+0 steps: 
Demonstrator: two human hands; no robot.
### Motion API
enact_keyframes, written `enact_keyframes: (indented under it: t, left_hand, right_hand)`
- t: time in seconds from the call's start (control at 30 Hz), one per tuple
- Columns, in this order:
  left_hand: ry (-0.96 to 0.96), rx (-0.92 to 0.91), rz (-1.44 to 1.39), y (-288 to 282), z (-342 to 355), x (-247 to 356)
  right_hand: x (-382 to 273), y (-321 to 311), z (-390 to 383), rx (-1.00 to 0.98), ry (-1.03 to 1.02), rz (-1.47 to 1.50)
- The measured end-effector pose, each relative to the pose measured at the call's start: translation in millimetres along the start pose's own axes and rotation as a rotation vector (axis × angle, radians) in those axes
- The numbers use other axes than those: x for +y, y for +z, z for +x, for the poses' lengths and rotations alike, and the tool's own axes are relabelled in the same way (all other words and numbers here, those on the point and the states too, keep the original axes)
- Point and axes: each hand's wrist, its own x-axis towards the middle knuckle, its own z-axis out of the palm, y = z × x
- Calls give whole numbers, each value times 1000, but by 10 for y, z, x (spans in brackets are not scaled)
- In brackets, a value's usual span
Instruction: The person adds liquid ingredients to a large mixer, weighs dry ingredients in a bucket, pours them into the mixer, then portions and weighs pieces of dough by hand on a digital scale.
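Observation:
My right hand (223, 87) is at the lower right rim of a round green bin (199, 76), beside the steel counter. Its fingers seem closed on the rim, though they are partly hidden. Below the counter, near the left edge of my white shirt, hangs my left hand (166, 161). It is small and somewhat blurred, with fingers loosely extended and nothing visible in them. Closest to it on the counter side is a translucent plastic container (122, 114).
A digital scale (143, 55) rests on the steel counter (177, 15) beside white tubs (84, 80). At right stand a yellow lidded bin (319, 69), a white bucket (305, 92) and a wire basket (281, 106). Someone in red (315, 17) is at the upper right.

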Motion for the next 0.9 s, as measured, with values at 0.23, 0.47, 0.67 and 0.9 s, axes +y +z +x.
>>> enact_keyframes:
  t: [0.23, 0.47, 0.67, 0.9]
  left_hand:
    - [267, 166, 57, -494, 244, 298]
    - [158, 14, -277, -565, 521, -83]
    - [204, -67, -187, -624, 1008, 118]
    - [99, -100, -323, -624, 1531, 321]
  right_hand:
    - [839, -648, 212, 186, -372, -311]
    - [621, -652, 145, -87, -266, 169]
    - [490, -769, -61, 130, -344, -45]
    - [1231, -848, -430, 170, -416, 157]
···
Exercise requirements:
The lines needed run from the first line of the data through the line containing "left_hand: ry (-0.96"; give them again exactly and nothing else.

Response to the task:
+0 steps: 
Demonstrator: two human hands; no robot.
### Motion API
enact_keyframes, written `enact_keyframes: (indented under it: t, left_hand, right_hand)`
- t: time in seconds from the call's start (control at 30 Hz), one per tuple
- Columns, in this order:
  left_hand: ry (-0.96 to 0.96), rx (-0.92 to 0.91), rz (-1.44 to 1.39), y (-288 to 282), z (-342 to 355), x (-247 to 356)

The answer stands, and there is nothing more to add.